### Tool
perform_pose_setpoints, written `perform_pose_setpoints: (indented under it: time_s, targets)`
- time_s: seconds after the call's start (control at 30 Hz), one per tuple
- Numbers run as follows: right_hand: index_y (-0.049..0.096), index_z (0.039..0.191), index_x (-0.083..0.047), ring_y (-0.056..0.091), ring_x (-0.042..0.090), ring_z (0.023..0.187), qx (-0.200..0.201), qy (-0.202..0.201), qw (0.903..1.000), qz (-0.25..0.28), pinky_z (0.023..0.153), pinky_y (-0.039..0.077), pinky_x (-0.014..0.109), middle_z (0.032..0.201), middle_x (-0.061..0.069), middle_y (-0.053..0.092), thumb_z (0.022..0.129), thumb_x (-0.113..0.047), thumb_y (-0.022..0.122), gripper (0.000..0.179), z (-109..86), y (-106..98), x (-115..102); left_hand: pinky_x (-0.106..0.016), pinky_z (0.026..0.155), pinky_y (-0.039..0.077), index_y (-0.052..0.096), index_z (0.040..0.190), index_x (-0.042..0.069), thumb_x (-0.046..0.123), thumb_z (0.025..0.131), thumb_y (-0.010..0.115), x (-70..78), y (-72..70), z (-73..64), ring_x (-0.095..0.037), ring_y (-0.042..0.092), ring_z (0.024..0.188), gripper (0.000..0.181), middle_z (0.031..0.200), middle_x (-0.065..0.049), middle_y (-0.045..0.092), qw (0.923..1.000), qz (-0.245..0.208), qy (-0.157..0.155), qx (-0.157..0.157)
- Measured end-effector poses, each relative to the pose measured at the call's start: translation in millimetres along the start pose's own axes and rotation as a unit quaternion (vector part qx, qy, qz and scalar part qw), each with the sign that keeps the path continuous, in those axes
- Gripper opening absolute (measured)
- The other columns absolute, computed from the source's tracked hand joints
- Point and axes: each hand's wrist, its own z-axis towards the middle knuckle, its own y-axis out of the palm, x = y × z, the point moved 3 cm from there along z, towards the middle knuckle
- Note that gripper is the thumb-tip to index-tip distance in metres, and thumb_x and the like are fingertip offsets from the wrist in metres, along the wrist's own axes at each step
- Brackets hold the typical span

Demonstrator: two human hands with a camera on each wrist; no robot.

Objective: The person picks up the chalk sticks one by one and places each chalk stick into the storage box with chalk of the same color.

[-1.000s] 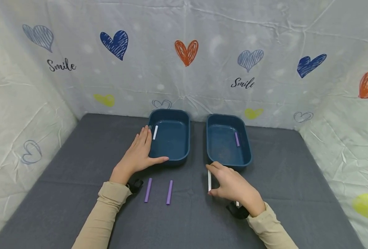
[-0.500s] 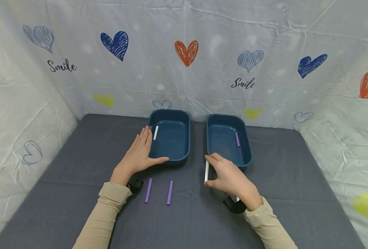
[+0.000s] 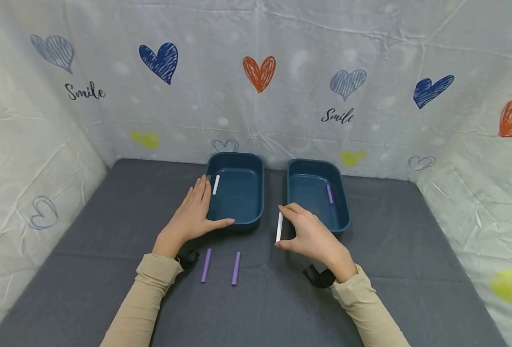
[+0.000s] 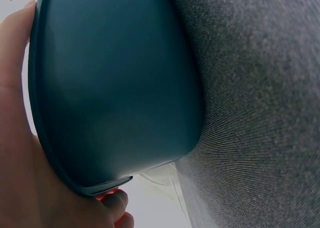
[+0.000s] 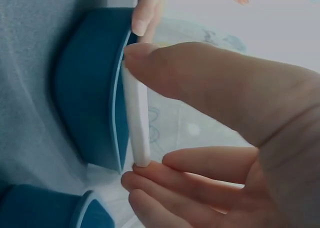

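Note:
My right hand (image 3: 314,236) pinches a white chalk stick (image 3: 279,227) lengthwise, thumb on the near end and fingertips on the far end. It is in front of the right blue bin (image 3: 347,212). In the right wrist view the chalk stick (image 5: 137,118) overlaps the left bin (image 5: 87,88). My left hand (image 3: 189,214) rests on the left blue bin (image 3: 262,193), straight fingers along its left rim and thumb over the front corner. A white chalk stick (image 3: 216,185) lies inside that bin; a purple chalk stick (image 3: 330,194) lies in the right one.
Two purple chalk sticks, one on the left (image 3: 205,265) and one on the right (image 3: 236,268), lie on the grey cloth (image 3: 256,313) in front of the left bin. A patterned white curtain (image 3: 299,72) stands close behind both bins.
My right hand has carried the white chalk stick left and away from me, toward the left bin. Another white stick, partly visible beneath the right wrist before, is now hidden. My left hand stays put.

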Motion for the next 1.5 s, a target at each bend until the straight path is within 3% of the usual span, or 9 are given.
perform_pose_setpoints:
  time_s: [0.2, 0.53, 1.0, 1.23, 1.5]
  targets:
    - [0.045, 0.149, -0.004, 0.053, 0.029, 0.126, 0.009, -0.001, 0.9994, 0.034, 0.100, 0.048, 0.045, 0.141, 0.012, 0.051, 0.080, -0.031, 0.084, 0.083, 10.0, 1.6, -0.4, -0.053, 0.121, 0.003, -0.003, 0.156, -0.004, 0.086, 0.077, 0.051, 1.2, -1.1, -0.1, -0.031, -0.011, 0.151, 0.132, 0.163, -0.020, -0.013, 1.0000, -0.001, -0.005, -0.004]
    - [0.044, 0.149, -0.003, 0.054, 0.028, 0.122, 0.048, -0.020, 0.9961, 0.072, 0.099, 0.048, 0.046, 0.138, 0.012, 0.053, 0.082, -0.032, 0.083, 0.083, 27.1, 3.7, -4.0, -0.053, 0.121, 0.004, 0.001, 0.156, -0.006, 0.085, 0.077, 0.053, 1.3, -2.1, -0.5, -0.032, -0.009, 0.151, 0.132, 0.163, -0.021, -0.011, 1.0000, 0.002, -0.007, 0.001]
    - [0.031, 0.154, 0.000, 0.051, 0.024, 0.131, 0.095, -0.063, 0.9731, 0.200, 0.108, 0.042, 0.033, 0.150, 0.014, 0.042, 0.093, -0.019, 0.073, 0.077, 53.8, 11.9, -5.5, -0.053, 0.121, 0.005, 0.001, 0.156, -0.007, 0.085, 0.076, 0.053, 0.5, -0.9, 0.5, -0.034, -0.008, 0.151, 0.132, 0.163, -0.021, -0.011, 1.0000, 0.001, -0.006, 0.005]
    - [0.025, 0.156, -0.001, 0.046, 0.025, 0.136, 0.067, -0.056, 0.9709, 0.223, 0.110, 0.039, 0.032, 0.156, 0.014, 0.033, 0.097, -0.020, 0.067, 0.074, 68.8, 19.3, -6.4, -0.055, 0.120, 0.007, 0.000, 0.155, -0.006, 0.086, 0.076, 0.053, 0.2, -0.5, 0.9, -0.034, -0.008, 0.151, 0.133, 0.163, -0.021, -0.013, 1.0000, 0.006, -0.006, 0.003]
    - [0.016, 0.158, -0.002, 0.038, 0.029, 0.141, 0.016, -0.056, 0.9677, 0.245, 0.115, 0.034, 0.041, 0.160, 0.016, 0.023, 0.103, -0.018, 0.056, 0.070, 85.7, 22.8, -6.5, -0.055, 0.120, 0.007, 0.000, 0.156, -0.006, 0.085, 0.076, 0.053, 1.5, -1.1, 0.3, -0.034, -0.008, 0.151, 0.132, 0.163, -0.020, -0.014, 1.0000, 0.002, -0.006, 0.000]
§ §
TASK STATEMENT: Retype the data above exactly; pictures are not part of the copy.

ANSWER TO THIS EXERCISE:
### Tool
perform_pose_setpoints, written `perform_pose_setpoints: (indented under it: time_s, targets)`
- time_s: seconds after the call's start (control at 30 Hz), one per tuple
- Numbers run as follows: right_hand: index_y (-0.049..0.096), index_z (0.039..0.191), index_x (-0.083..0.047), ring_y (-0.056..0.091), ring_x (-0.042..0.090), ring_z (0.023..0.187), qx (-0.200..0.201), qy (-0.202..0.201), qw (0.903..1.000), qz (-0.25..0.28), pinky_z (0.023..0.153), pinky_y (-0.039..0.077), pinky_x (-0.014..0.109), middle_z (0.032..0.201), middle_x (-0.061..0.069), middle_y (-0.053..0.092), thumb_z (0.022..0.129), thumb_x (-0.113..0.047), thumb_y (-0.022..0.122), gripper (0.000..0.179), z (-109..86), y (-106..98), x (-115..102); left_hand: pinky_x (-0.106..0.016), pinky_z (0.026..0.155), pinky_y (-0.039..0.077), index_y (-0.052..0.096), index_z (0.040..0.190), index_x (-0.042..0.069), thumb_x (-0.046..0.123), thumb_z (0.025..0.131), thumb_y (-0.010..0.115), x (-70..78), y (-72..70), z (-73..64), ring_x (-0.095..0.037), ring_y (-0.042..0.092), ring_z (0.024..0.188), gripper (0.000..0.181), middle_z (0.031..0.200), middle_x (-0.065..0.049), middle_y (-0.045..0.092), qw (0.923..1.000), qz (-0.245..0.208), qy (-0.157..0.155), qx (-0.157..0.157)
- Measured end-effector poses, each relative to the pose measured at the call's start: translation in millimetres along the start pose's own axes and rotation as a unit quaternion (vector part qx, qy, qz and scalar part qw), each with the sign that keeps the path continuous, in those axes
- Gripper opening absolute (measured)
- The other columns absolute, computed from the source's tracked hand joints
- Point and axes: each hand's wrist, its own z-axis towards the middle knuckle, its own y-axis out of the palm, x = y × z, the point moved 3 cm from there along z, towards the middle knuckle
- Note that gripper is the thumb-tip to index-tip distance in metres, and thumb_x and the like are fingertip offsets from the wrist in metres, along the wrist's own axes at each step
- Brackets hold the typical span

Demonstrator: two human hands with a camera on each wrist; no robot.

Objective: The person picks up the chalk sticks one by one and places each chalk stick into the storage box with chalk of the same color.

[-1.000s] 
[-0.500s] 
[+0.000s] 
[+0.000s] 
[+0.000s] 

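Note:
My right hand (image 3: 314,236) pinches a white chalk stick (image 3: 279,227) lengthwise, thumb on the near end and fingertips on the far end. It is in front of the right blue bin (image 3: 347,212). In the right wrist view the chalk stick (image 5: 137,118) overlaps the left bin (image 5: 87,88). My left hand (image 3: 189,214) rests on the left blue bin (image 3: 262,193), straight fingers along its left rim and thumb over the front corner. A white chalk stick (image 3: 216,185) lies inside that bin; a purple chalk stick (image 3: 330,194) lies in the right one.
Two purple chalk sticks, one on the left (image 3: 205,265) and one on the right (image 3: 236,268), lie on the grey cloth (image 3: 256,313) in front of the left bin. A patterned white curtain (image 3: 299,72) stands close behind both bins.
My right hand has carried the white chalk stick left and away from me, toward the left bin. Another white stick, partly visible beneath the right wrist before, is now hidden. My left hand stays put.
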
Motion for the next 1.5 s, a target at each bend until the straight path is within 3% of the usual span, or 9 are given.
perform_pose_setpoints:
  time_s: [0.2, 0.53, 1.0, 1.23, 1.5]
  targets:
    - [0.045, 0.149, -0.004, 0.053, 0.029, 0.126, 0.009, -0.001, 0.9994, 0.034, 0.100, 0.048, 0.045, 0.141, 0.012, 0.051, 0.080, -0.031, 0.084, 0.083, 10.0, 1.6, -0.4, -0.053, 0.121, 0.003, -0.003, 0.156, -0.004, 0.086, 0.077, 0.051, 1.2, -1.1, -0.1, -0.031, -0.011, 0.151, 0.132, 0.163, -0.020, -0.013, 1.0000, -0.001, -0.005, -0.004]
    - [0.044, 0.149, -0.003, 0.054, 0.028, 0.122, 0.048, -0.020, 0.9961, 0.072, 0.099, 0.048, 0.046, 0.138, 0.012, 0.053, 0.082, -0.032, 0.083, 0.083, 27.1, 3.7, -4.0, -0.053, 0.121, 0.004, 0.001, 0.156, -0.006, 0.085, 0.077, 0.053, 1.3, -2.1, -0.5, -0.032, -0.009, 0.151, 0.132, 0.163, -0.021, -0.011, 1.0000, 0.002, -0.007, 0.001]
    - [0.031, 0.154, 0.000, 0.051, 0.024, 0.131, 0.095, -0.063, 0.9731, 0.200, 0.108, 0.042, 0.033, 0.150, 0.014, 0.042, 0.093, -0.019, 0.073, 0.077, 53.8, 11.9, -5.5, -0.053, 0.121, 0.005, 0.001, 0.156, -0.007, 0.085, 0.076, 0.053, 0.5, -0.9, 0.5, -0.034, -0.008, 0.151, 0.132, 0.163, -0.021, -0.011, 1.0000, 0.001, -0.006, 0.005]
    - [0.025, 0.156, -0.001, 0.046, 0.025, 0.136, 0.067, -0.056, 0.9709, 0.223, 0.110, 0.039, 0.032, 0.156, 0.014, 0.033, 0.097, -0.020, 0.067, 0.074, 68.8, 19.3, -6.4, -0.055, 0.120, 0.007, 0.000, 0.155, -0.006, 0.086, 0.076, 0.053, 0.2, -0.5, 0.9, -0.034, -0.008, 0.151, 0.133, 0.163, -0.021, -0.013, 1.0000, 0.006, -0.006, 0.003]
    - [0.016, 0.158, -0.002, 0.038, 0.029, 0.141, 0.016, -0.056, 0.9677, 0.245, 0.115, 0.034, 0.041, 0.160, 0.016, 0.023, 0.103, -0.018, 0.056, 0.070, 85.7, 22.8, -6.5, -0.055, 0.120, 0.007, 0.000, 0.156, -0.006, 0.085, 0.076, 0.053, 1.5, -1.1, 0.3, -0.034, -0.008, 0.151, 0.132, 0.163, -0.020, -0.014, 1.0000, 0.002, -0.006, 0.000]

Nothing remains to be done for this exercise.